## [Task brief]
Please write out all of the data below exactly, without including the pictures.

## [Information provided]

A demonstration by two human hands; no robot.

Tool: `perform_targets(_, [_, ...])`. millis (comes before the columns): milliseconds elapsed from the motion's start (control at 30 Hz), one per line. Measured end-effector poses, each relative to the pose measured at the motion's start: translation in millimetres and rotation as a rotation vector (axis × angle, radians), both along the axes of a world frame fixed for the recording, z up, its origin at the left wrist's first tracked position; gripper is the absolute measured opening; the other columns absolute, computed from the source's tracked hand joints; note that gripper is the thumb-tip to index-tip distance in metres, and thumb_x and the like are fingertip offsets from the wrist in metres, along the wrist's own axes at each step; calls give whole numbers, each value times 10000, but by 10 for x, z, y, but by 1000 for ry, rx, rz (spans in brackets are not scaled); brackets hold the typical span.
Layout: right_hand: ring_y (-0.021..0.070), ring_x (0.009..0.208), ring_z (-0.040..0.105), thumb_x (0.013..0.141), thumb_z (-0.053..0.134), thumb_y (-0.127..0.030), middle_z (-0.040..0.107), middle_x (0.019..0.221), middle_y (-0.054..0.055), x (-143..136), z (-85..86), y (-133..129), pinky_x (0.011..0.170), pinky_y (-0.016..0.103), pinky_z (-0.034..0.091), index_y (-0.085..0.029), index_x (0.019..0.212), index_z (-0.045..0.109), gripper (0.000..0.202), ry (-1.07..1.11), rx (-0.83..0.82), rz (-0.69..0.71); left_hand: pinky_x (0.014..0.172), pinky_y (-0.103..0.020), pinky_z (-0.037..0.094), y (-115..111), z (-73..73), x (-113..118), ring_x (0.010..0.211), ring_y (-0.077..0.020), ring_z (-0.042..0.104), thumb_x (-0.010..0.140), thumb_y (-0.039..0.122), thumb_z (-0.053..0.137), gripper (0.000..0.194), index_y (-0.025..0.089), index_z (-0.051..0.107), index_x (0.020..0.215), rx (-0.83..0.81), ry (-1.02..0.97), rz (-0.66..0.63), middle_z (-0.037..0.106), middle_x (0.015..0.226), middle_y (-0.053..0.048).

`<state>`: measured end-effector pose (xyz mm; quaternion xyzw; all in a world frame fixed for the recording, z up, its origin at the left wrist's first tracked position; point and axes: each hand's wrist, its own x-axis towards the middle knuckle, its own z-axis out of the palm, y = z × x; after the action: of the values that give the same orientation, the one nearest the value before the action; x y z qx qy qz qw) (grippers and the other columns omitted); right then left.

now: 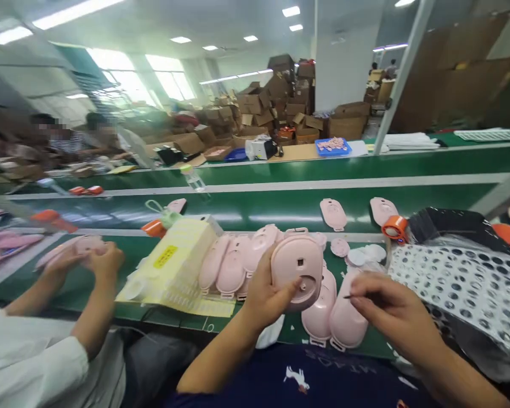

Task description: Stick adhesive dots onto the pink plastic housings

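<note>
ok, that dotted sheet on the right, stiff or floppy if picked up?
The dotted sheet is probably floppy: it rumples and drapes over the bench edge. Likely light, since it looks thin and glossy. Possibly slippery, given that sheen.

My left hand [267, 294] covers the lower left of the pink shell [297, 271], so that corner's hidden. Whatever thin dark thing my right hand [389, 311] pinches beside the shell is too small to tell. Left of the shell, my neighbour's hands [94, 260] are blurred around another pink piece.
</note>
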<state>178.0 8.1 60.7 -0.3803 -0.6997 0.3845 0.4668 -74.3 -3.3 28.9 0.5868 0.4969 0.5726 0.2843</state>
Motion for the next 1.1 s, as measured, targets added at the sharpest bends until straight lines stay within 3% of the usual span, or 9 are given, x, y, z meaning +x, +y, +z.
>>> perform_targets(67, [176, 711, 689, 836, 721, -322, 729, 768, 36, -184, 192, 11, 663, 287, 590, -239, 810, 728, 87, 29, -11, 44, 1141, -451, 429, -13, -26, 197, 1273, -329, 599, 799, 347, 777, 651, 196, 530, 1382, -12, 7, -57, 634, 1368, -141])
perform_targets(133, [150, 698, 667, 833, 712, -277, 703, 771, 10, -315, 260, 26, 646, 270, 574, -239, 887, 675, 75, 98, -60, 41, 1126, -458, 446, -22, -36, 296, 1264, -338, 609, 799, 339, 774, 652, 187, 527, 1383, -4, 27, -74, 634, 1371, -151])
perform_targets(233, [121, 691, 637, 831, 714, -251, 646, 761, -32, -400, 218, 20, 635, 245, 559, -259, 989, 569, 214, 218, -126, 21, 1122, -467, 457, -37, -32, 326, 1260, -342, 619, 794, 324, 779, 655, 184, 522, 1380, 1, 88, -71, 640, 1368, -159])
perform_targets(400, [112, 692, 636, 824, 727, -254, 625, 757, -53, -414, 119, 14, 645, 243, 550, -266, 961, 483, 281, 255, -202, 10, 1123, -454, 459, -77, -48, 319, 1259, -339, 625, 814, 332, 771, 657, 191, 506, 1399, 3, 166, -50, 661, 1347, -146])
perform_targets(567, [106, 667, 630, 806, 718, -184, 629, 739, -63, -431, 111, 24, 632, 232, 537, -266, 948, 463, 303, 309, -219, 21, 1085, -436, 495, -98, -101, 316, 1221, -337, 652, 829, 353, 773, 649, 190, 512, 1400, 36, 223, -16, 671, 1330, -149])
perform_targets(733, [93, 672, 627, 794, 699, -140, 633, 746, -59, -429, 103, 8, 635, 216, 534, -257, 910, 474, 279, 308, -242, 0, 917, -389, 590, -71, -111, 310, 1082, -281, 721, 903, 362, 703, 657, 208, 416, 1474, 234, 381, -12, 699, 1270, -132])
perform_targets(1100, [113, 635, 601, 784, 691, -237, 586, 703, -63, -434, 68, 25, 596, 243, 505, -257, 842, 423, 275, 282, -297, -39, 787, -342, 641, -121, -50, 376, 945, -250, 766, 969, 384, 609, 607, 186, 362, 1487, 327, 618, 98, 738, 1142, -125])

## [Written solution]
A demonstration by two human hands; no robot.

Tool: `perform_targets(_, [_, ...])`. millis (comes before the columns): milliseconds elapsed from the motion's start (control at 30 Hz), one per line. Measured end-effector poses, each relative to the pose measured at the motion's start: translation in millimetres and rotation as a rotation vector (axis × angle, radians), both along the axes of a world frame fixed for the recording, z up, its origin at the left wrist's first tracked position; gripper is the absolute measured opening; the other columns absolute, computed from the source's tracked hand joints; note that gripper is the thumb-tip to index-tip distance in metres, and thumb_x and the like are fingertip offsets from the wrist in metres, along the wrist's own axes at each step; calls give whole numbers, each value times 10000, but by 10 for x, z, y, but by 1000 for ry, rx, rz (spans in brackets are not scaled); brackets hold the typical span.
Layout: right_hand: ring_y (-0.021..0.070), ring_x (0.009..0.208), ring_z (-0.040..0.105), thumb_x (0.013..0.141), thumb_z (-0.053..0.134), thumb_y (-0.127..0.030), middle_z (-0.040..0.107), middle_x (0.019..0.221), middle_y (-0.054..0.055), x (-143..136), z (-85..86), y (-133..129), pinky_x (0.011..0.170), pinky_y (-0.016..0.103), pinky_z (-0.034..0.091), index_y (-0.085..0.029), index_x (0.019..0.212), index_z (-0.045..0.109), gripper (0.000..0.202), ry (-1.07..1.11), rx (-0.83..0.82), rz (-0.69..0.71); left_hand: pinky_x (0.014..0.172), pinky_y (-0.103..0.020), pinky_z (-0.037..0.094), y (-115..111), z (-73..73), x (-113..118), ring_x (0.010..0.211), ring_y (-0.077..0.020), ring_z (-0.042..0.104), thumb_x (-0.010..0.140), thumb_y (-0.039..0.122), thumb_z (-0.053..0.137), gripper (0.000..0.194), index_y (-0.025..0.089), index_z (-0.051..0.107), index_x (0.020..0.215), rx (-0.83..0.81), ry (-1.02..0.97), rz (-0.66..0.63), middle_z (-0.037..0.106), middle_x (0.015..0.226), middle_y (-0.053..0.048).

`<state>`: measured end-effector pose (xyz mm; quaternion xyzw; all in a world frame fixed for the recording, z up, its origin at the left wrist's first tracked position; point and axes: each hand's wrist, its own x-axis towards the middle knuckle, its own z-axis out of the palm, y = z × x; after the action: of the values that give the same orientation, the one nearest the value before the action; x y z qx qy qz qw) (grippers and the other columns omitted); right then left.

now: 

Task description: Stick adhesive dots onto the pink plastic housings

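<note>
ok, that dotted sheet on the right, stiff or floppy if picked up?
The dotted sheet is probably floppy: it rumples and drapes over the bench edge. Likely light, since it looks thin and glossy. Possibly slippery, given that sheen.

My left hand [267, 294] covers the lower left of the pink shell [297, 271], so that corner's hidden. Whatever thin dark thing my right hand [389, 311] pinches beside the shell is too small to tell. Left of the shell, my neighbour's hands [94, 260] are blurred around another pink piece.
</note>
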<state>178.0 8.1 60.7 -0.3803 -0.6997 0.3845 0.4668 -74.3 -3.3 28.9 0.5868 0.4969 0.5726 0.2843</state>
Motion for the next 1.1 s, as measured, targets added at the sharpest bends until straight lines stay within 3% of the usual span, or 9 are given, x, y, z meaning +x, +y, +z.
>>> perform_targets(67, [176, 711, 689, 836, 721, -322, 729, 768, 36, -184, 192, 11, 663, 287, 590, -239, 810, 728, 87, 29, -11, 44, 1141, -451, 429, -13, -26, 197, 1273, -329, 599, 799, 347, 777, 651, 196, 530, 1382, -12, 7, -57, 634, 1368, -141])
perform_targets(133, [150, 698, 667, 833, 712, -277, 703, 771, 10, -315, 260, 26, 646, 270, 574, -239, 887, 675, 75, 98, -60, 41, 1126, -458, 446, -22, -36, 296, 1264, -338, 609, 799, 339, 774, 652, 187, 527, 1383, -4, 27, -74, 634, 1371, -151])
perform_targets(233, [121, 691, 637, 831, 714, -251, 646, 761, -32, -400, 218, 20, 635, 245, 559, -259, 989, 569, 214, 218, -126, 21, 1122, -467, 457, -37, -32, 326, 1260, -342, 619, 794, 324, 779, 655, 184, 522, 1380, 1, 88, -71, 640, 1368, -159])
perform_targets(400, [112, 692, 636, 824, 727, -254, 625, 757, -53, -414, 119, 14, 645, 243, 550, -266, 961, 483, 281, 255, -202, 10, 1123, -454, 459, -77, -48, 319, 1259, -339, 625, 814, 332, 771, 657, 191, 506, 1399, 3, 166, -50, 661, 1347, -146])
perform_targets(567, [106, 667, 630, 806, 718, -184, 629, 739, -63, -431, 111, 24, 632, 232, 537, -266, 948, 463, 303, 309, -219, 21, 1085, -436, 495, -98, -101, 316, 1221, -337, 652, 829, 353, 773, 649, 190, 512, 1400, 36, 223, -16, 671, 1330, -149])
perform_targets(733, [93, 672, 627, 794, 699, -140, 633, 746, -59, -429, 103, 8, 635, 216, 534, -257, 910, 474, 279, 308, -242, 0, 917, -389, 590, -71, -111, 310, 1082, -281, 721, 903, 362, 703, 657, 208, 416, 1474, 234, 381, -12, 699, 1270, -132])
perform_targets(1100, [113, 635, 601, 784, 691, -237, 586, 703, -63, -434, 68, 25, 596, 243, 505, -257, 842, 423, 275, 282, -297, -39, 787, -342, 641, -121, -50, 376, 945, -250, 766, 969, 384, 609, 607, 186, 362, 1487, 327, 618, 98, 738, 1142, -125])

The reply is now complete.